Task to carry out
Pictures excluded, retype the lines from the one containing "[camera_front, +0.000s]" through the last line of the data below, both included.

Saved data entries
──────

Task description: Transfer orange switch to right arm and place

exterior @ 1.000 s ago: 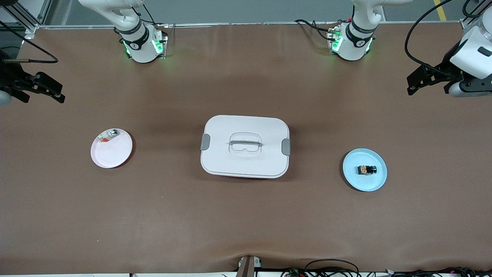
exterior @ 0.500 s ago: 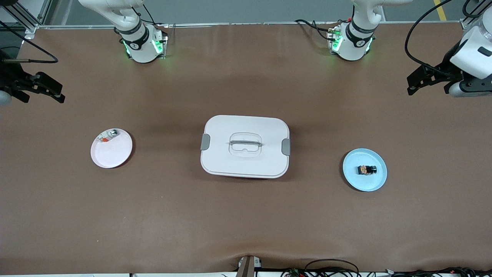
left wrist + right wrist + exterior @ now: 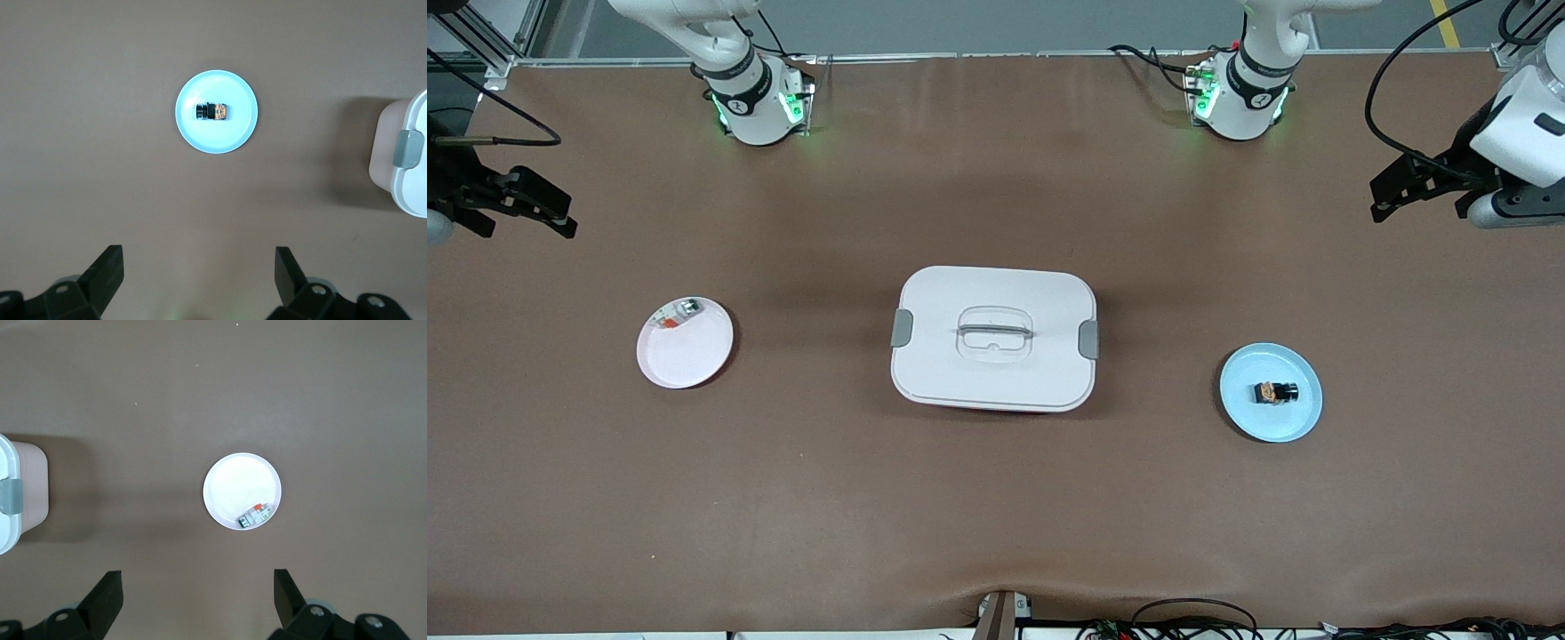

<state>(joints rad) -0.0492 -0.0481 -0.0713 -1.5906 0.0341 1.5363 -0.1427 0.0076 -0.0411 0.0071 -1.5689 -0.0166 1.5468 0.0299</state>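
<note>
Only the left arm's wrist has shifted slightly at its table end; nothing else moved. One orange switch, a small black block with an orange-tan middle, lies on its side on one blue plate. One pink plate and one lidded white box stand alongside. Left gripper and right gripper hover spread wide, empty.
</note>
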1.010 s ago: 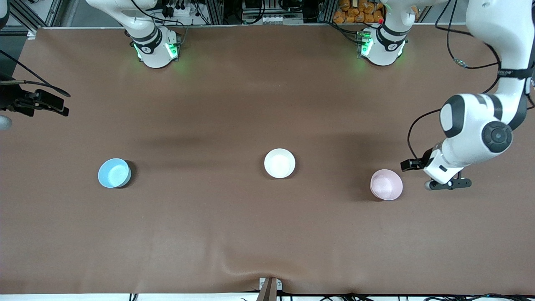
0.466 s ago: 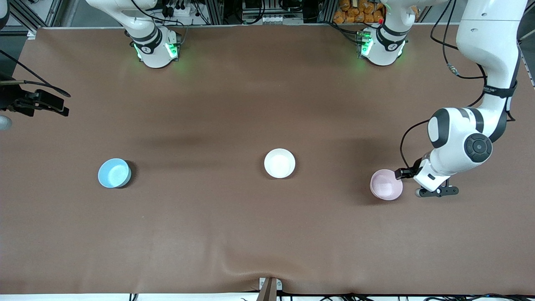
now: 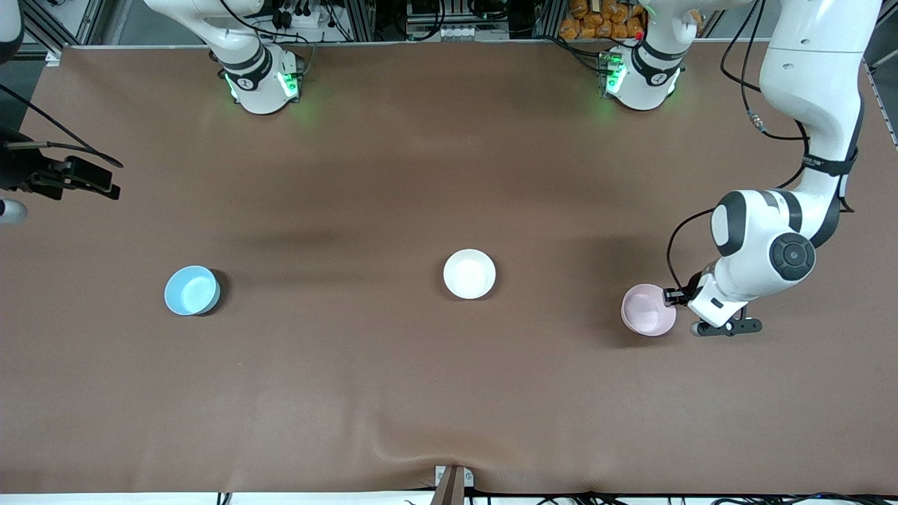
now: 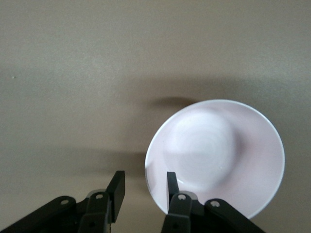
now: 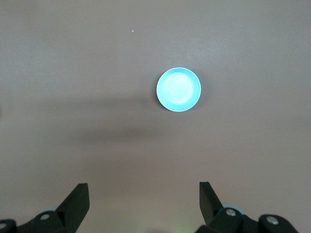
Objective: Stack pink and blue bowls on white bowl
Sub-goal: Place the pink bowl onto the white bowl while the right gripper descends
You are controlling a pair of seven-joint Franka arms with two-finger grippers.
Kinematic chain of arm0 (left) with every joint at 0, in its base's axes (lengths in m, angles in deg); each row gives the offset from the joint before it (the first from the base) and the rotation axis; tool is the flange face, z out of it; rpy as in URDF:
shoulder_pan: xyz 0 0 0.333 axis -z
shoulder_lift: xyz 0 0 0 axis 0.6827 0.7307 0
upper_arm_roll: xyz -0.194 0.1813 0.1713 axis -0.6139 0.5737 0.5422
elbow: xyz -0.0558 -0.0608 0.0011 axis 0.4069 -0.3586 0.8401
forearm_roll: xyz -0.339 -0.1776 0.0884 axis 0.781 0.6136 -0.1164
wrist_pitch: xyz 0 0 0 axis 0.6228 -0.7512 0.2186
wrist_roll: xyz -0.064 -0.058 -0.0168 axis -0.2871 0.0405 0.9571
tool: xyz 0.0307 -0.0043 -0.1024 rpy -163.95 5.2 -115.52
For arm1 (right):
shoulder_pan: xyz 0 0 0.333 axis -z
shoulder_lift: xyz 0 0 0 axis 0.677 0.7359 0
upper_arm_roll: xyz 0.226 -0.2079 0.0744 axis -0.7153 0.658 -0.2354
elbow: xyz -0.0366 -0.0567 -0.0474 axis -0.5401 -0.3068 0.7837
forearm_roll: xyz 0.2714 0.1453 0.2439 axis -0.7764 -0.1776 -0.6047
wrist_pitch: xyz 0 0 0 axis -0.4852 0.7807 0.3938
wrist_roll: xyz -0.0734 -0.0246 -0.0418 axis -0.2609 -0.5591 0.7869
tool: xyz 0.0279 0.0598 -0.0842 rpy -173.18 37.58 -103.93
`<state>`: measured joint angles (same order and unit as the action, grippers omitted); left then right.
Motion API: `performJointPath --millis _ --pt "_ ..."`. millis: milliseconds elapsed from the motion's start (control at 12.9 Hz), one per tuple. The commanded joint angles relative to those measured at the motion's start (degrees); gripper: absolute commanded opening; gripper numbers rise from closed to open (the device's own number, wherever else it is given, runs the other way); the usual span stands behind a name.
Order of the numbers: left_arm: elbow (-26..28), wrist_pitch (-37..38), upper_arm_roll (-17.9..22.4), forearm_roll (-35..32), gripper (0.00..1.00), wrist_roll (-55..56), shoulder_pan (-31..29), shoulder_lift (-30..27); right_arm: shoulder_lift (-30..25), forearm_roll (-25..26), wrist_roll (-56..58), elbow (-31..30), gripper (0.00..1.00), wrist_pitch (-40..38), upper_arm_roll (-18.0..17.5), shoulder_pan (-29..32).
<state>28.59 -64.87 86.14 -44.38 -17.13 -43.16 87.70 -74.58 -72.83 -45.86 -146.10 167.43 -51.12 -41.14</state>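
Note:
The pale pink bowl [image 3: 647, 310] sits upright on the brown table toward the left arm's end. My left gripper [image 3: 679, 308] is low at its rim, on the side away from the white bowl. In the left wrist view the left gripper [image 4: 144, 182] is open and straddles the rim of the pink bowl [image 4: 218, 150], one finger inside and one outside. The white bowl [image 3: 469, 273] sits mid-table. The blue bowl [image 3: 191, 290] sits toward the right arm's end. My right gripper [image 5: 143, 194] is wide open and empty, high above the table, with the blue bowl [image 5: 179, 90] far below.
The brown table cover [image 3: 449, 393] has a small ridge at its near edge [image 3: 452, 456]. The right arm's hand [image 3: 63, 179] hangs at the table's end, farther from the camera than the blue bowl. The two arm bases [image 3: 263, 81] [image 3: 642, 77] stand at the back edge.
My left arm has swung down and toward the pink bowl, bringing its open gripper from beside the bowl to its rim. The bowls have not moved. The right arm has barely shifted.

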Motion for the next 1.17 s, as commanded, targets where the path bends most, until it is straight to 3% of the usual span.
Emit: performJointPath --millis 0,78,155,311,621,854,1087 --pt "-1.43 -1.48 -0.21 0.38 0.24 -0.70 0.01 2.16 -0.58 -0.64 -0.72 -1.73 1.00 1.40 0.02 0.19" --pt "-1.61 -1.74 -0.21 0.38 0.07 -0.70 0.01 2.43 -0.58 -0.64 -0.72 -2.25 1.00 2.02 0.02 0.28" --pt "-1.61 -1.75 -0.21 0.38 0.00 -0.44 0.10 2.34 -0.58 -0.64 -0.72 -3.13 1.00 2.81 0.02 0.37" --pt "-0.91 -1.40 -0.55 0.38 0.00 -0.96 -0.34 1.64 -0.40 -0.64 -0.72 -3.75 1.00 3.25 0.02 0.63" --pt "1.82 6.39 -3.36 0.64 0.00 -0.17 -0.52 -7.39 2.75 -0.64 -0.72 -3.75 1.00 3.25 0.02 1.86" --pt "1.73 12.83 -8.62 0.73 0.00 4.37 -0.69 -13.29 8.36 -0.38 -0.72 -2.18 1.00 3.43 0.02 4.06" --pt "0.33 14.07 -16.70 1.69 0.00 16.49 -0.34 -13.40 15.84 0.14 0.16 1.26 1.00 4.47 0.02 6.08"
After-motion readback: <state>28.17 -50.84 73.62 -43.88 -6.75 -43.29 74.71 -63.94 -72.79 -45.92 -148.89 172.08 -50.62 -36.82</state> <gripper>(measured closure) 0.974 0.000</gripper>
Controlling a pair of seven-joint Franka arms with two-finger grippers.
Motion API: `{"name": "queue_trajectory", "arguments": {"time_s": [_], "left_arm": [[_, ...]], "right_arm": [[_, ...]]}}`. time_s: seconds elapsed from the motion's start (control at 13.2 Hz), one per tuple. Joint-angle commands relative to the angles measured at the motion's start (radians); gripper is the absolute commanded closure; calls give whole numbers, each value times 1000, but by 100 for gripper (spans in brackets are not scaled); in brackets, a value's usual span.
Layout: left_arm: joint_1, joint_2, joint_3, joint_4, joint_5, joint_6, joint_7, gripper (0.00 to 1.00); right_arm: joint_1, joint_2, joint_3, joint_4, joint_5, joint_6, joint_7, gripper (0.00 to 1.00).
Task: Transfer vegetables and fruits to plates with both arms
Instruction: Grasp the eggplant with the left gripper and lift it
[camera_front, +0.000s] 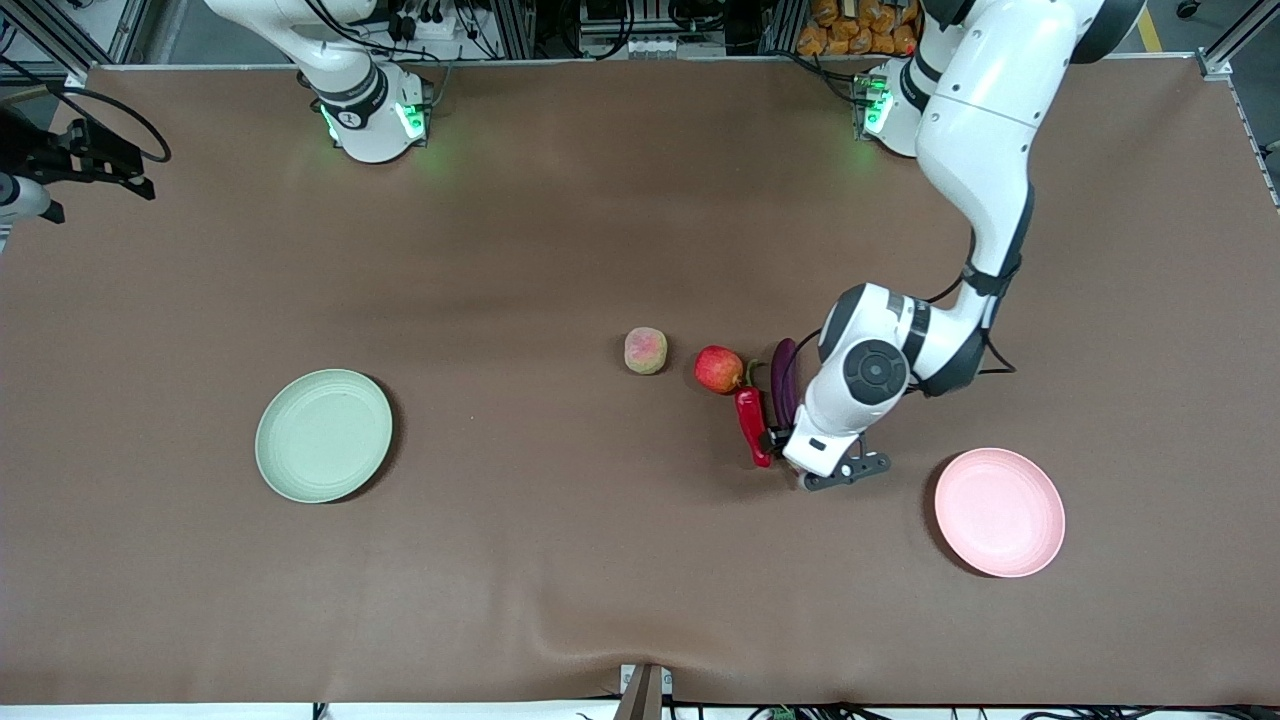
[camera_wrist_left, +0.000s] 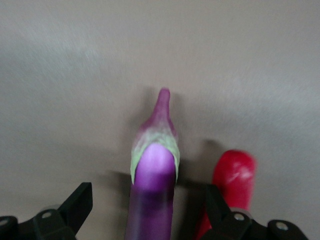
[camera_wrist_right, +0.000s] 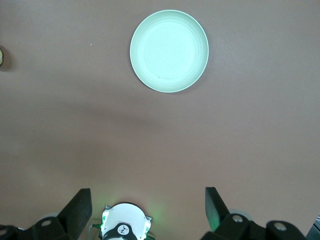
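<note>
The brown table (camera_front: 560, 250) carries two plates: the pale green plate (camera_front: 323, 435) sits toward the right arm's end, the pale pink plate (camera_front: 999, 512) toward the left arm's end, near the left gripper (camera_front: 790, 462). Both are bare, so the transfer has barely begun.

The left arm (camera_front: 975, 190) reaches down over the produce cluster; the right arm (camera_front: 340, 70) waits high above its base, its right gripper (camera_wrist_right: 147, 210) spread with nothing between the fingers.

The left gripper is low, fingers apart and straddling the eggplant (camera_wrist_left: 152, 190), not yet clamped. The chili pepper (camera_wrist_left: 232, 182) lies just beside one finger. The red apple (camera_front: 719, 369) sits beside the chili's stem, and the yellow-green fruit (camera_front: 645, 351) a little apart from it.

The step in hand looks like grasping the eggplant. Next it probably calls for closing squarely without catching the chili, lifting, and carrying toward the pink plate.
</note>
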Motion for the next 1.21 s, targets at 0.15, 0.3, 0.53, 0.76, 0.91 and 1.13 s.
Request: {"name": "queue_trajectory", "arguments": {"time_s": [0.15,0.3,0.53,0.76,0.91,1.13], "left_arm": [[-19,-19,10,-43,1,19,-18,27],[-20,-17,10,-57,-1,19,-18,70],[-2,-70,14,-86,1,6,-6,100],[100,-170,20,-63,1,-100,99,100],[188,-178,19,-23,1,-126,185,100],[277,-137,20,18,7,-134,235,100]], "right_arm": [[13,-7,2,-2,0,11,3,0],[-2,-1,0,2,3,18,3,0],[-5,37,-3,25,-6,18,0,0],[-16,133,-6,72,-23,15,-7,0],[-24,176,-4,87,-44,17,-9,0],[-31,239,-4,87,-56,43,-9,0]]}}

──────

Finished exercise
[camera_front, +0.000s] 
[camera_wrist_left, +0.000s] 
[camera_wrist_right, +0.000s] 
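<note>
The brown table (camera_front: 560, 250) carries two plates: the pale green plate (camera_front: 323, 435) sits toward the right arm's end, the pale pink plate (camera_front: 999, 512) toward the left arm's end, near the left gripper (camera_front: 790, 462). Both are bare, so the transfer has barely begun.

The left arm (camera_front: 975, 190) reaches down over the produce cluster; the right arm (camera_front: 340, 70) waits high above its base, its right gripper (camera_wrist_right: 147, 210) spread with nothing between the fingers.

The left gripper is low, fingers apart and straddling the eggplant (camera_wrist_left: 152, 190), not yet clamped. The chili pepper (camera_wrist_left: 232, 182) lies just beside one finger. The red apple (camera_front: 719, 369) sits beside the chili's stem, and the yellow-green fruit (camera_front: 645, 351) a little apart from it.

The step in hand looks like grasping the eggplant. Next it probably calls for closing squarely without catching the chili, lifting, and carrying toward the pink plate.
</note>
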Motion for the next 1.21 s, targets at 0.15, 0.3, 0.53, 0.76, 0.91 and 1.13 s.
Request: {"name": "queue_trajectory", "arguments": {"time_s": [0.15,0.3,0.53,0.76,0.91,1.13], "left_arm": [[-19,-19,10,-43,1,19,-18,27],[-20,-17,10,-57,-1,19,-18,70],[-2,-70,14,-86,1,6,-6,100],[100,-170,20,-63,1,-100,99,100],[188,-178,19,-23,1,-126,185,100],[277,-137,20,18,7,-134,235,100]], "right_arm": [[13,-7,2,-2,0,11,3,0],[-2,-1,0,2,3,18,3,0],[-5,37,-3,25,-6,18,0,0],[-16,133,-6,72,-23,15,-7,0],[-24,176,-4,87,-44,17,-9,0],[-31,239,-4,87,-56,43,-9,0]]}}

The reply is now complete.